Data was expressed as mean ± SD. All three samples displayed significant differences in the presence of organic acids.

b

The significance difference was analyzed by the method of least significant difference, and values in the same row followed by different letters are significant (p < 0.05).

c

nd: Not detected.

3.5. Comparative analysis of the VOCs in Sichuan pickle under different conditions

A total of 372 kinds of VOCs were detected, and were attributed to 13 classes including acids, alcohols, aldehydes, alkanes, alkenes, amines, anhydrides, arenes, esters, ethers, hydrazines, ketones, sulfides, and several others (Fig. 4A). Sulfide compounds, which exhibited high abundance in the fresh radish juice (Table S1), were also present in all pickle brine samples from the different jars (COJ, IOJ and CCJ). PCA was conducted based on the abundance of different VOC classes, and both the score and loading plots are shown in Fig. 4B. The heat maps (Fig. 4A) and PCA analysis (Fig. 4B) indicated that the VOC levels of different classes in COJ, IOJ, and CCJ were similar during the first 16 days. From the 32nd day, considerable diversity became apparent in the VOC variation of different jars. As illustrated by Fig. 4B, the variation trend of IOJ during the fermentation process moved along the PC1 axis (30.42% of the total variance), and was primarily represented by ketones and esters. Esters, especially ethyl esters, displayed significant accumulation in the 48th day and 64th day samples of IOJ (Table S1). Ketones were found in all jars during the last fermentation stage and presented higher levels in IOJ samples. For the PC2 axis (17.32%), significant levels of aldehydes and arenes were evident in COJ samples (Fig. 4B). Dimethyl acetaldehydes were representative of typical aldehydes, while xylenes and di-tert-butylphenols were the dominant aromatic compounds in the COJ samples particularly by the 32nd day (Table S1). Compared those of IOJ and COJ, the samples from CCJ presented a slower and steadier change during the fermentation process (Fig. 4B). The level of VOCs was consistently lower in CCJ than in COJ and IOJ, and the density of each class of VOCs in CCJ was uniform (Fig. 4A).

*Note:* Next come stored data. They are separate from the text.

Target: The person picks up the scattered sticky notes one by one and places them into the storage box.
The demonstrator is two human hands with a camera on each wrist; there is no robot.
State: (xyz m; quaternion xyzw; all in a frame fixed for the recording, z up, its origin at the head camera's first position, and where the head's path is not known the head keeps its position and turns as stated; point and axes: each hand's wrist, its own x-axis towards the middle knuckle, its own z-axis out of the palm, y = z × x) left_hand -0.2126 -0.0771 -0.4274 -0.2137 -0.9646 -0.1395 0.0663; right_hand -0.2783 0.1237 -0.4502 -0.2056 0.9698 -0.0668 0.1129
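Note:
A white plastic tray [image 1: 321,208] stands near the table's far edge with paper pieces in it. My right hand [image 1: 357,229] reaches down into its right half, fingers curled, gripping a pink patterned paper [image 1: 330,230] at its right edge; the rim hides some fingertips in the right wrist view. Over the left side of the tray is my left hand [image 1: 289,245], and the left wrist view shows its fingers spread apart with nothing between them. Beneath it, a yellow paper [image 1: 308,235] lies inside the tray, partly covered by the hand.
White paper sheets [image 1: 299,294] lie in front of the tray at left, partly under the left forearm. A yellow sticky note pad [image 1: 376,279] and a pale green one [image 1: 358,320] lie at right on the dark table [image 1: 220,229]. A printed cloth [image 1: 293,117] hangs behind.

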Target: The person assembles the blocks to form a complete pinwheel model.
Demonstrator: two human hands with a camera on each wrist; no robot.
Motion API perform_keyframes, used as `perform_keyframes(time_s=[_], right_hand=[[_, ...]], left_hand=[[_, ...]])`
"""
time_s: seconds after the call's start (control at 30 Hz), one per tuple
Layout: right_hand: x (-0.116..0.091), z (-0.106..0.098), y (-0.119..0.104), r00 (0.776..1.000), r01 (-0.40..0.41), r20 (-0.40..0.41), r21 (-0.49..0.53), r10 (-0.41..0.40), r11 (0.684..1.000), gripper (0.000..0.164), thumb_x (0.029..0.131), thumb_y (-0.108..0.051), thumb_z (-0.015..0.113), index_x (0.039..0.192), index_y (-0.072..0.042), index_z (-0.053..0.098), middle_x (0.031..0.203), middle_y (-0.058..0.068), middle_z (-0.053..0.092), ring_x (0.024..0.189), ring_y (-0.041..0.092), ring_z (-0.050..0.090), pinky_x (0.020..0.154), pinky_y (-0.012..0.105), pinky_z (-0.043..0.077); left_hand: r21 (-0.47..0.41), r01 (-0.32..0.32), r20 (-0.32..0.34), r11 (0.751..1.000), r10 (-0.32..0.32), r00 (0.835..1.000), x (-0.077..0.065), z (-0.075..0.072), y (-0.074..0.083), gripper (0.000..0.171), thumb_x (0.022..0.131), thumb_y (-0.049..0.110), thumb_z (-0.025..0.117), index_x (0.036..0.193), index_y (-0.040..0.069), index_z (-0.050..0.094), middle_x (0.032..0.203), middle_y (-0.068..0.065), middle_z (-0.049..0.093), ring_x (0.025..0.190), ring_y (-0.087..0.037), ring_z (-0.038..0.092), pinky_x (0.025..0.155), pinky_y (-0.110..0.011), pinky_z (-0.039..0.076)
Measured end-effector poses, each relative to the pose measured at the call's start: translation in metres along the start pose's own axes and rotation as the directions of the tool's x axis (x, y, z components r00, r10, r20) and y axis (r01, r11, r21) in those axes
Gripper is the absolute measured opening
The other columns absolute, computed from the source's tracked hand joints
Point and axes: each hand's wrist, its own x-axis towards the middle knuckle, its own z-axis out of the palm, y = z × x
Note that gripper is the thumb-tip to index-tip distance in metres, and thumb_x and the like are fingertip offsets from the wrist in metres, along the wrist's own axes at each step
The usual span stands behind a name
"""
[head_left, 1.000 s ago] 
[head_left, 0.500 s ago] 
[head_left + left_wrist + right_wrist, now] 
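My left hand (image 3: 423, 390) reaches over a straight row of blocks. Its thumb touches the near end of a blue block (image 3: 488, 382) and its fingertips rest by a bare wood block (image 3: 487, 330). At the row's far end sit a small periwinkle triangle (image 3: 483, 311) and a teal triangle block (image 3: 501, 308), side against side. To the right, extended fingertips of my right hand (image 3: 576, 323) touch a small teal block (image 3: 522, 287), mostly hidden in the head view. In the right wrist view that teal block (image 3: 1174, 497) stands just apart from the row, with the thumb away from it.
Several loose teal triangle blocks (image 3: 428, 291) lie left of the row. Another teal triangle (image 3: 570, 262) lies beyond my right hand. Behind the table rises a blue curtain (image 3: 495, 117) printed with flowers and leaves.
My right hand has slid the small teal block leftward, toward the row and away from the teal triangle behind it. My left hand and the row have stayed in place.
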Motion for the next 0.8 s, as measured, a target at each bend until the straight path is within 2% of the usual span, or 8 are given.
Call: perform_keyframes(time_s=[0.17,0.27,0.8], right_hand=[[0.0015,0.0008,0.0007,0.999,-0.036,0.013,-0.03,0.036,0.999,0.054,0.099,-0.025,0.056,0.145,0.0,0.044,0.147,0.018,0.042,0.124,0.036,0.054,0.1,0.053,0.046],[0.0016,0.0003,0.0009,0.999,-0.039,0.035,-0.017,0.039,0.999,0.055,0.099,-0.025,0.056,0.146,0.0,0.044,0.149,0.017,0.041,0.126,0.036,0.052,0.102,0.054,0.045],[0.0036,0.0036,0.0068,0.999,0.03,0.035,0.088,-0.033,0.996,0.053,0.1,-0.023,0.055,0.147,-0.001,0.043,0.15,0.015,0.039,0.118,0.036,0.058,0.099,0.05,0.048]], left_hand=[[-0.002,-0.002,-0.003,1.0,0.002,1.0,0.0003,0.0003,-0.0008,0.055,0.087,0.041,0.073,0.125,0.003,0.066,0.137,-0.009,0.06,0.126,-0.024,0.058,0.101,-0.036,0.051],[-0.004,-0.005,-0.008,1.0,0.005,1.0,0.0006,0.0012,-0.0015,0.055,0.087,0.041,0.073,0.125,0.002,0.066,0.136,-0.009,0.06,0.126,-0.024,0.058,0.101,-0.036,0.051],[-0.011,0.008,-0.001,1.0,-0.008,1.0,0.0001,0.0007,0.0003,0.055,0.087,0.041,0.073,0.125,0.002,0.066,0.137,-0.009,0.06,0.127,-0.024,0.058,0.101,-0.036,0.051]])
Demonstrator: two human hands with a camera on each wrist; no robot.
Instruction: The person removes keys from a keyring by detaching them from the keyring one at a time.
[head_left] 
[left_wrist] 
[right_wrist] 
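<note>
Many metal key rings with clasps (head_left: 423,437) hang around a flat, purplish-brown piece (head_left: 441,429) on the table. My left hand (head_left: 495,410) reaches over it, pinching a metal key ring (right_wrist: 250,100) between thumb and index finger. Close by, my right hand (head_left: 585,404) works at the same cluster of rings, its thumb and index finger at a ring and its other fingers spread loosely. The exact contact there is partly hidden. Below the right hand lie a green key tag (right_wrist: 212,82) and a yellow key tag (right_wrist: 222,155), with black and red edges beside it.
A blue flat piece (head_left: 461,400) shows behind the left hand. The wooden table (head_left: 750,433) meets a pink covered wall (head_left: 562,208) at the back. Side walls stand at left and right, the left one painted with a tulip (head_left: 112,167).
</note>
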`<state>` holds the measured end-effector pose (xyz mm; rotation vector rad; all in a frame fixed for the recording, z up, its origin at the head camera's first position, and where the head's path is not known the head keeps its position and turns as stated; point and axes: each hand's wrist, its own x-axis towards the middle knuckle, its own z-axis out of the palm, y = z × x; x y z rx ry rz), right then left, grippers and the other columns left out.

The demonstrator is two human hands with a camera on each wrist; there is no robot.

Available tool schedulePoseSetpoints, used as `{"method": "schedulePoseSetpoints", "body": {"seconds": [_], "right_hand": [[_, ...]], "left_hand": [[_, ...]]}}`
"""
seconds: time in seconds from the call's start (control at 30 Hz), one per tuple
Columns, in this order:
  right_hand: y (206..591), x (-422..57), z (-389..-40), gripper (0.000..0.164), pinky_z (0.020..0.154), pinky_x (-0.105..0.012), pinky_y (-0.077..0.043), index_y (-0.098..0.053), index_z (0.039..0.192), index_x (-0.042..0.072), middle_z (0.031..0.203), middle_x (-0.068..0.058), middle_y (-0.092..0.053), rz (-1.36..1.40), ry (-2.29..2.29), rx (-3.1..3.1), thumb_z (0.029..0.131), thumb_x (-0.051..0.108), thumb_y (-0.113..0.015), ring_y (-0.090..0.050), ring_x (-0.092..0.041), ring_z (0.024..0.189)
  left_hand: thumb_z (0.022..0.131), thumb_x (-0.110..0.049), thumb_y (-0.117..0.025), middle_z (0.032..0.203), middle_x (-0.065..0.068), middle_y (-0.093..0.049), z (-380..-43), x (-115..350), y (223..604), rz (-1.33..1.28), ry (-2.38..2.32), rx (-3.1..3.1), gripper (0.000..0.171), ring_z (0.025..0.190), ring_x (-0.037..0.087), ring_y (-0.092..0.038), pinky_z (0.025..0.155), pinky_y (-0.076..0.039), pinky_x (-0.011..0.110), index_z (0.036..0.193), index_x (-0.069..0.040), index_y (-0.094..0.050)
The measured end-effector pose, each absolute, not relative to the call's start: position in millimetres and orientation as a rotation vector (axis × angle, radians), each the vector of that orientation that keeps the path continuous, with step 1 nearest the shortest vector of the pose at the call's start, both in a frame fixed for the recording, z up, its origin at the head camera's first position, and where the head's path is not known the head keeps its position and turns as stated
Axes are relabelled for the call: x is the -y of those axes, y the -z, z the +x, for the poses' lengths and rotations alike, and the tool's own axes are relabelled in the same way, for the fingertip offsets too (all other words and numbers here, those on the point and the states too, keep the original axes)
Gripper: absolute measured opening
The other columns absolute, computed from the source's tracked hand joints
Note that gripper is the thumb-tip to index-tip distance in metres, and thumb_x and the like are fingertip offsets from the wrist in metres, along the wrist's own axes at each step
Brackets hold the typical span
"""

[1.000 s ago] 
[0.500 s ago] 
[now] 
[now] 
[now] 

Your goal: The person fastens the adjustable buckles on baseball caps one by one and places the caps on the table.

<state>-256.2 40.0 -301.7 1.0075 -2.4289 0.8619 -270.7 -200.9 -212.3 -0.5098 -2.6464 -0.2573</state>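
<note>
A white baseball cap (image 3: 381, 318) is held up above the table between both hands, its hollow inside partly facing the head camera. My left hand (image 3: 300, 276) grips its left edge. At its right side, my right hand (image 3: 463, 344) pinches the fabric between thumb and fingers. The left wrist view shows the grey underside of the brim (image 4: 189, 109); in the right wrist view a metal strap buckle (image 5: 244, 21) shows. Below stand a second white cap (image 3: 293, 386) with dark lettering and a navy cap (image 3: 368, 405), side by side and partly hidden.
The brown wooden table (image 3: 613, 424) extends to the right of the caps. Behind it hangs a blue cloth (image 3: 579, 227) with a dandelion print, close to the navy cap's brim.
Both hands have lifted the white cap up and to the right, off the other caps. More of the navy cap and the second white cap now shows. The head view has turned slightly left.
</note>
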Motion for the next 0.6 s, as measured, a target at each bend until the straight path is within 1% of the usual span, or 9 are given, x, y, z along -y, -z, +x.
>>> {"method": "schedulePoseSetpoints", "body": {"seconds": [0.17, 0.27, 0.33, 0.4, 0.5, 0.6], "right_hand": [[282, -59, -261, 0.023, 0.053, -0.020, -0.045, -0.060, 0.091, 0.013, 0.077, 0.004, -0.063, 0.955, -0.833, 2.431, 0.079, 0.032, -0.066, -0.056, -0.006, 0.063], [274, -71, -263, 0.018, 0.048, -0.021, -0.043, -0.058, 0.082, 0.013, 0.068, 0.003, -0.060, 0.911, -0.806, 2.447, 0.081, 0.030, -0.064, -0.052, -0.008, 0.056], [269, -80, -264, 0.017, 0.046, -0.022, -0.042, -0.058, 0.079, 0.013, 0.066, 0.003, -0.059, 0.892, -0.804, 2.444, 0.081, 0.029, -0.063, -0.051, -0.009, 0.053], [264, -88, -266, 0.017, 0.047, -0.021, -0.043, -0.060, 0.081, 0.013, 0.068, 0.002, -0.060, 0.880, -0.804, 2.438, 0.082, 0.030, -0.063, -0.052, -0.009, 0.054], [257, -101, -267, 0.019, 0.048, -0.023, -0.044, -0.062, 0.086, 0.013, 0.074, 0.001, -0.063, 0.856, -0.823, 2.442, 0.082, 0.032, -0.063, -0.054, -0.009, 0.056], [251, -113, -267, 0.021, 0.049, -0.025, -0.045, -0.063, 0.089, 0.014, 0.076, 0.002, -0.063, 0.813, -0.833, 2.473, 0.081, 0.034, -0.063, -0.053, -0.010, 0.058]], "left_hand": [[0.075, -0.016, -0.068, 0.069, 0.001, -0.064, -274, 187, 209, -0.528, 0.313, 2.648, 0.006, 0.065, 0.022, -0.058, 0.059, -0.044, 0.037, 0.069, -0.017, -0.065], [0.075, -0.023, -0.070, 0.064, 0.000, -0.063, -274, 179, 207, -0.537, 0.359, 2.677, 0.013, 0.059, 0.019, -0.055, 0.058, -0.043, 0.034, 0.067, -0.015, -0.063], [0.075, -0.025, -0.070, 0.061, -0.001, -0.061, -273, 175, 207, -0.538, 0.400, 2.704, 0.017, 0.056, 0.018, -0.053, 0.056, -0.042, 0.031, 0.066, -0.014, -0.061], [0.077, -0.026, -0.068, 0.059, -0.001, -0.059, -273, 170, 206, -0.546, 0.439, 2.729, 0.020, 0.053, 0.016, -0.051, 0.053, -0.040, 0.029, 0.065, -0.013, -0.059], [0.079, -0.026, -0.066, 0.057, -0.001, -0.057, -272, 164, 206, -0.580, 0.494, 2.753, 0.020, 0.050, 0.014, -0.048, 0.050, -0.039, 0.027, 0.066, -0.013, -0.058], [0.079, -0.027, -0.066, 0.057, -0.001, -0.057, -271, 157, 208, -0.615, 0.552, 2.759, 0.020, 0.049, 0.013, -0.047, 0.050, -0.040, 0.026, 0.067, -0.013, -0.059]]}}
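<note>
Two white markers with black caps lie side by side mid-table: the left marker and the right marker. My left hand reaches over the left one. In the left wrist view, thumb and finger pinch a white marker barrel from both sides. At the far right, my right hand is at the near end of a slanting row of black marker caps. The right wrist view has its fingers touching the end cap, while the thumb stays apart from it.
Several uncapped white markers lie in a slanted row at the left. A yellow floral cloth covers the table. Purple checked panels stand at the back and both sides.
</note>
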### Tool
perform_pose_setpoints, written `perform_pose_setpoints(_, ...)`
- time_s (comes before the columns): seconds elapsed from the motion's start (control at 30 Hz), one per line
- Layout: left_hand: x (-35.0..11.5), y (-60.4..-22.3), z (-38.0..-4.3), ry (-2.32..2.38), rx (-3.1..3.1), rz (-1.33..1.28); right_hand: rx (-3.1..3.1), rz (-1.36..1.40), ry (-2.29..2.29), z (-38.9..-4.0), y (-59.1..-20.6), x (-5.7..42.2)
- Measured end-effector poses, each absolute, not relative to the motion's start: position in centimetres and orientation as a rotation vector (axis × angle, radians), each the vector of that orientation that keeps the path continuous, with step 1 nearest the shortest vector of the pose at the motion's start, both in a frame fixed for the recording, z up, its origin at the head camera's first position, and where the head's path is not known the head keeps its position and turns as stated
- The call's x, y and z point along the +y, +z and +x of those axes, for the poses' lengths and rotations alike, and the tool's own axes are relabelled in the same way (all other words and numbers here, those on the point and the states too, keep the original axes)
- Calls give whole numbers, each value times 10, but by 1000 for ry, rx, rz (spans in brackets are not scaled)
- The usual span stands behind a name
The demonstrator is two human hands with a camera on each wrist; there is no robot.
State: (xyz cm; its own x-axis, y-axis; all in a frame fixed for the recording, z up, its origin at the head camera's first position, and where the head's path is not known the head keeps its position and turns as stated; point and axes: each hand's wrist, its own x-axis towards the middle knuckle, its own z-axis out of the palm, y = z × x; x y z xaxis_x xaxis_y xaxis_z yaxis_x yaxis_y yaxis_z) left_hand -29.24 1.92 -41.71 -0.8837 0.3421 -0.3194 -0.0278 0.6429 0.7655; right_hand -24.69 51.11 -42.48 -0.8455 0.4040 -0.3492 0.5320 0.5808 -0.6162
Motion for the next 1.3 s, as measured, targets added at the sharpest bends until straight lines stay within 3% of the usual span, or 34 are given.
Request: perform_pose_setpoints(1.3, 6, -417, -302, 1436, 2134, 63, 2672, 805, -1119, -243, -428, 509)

Fig. 4. (A) Heatmap of different classes of volatile flavor compounds (VOCs) during the fermentation process of Sichuan pickle. Different color bars indicate the relative abundance of each VOC class; (B) PCA score and loading scatter plots performed on different classes of VOCs in COJ (white square), IOJ (grey triangle), and CCJ (black round). The directions of the curved arrows indicate the routes of the fermentation time of Sichuan pickle.

Fig. 4

3.6. Correlation between bacterial genera and chemical characteristics

The Spearman's correlations between dominant genera (relative abundance >0.1% in COJ and >1% in CCJ) and the chemical characteristics (pH, nitrite, VOCs and organic acids) on the 32nd day are shown in Fig. 5. pH was positively related to Leuconostoc (p < 0.05). Nitrite was positively correlated to Exiguobacterium (p < 0.05). Lactic acid and butyric acid were positively linked to Exiguobacterium (p < 0.05) and Lachnospiraceae NK4A136 group (p < 0.05), respectively. Acetic acid was positive affected by Fructobacillus (p < 0.05), Lactobacillus (p < 0.05) and Weissella (p < 0.05). VOCs were significantly influenced by 7 genera. Arenes were positively related to Lactococcus (p < 0.05) and Pediococcus (p < 0.05). Ketones were positively correlated to Allobaculum (p < 0.05), while sulfides were positively correlated to Lachnospiraceae NK4A136 group (p < 0.05).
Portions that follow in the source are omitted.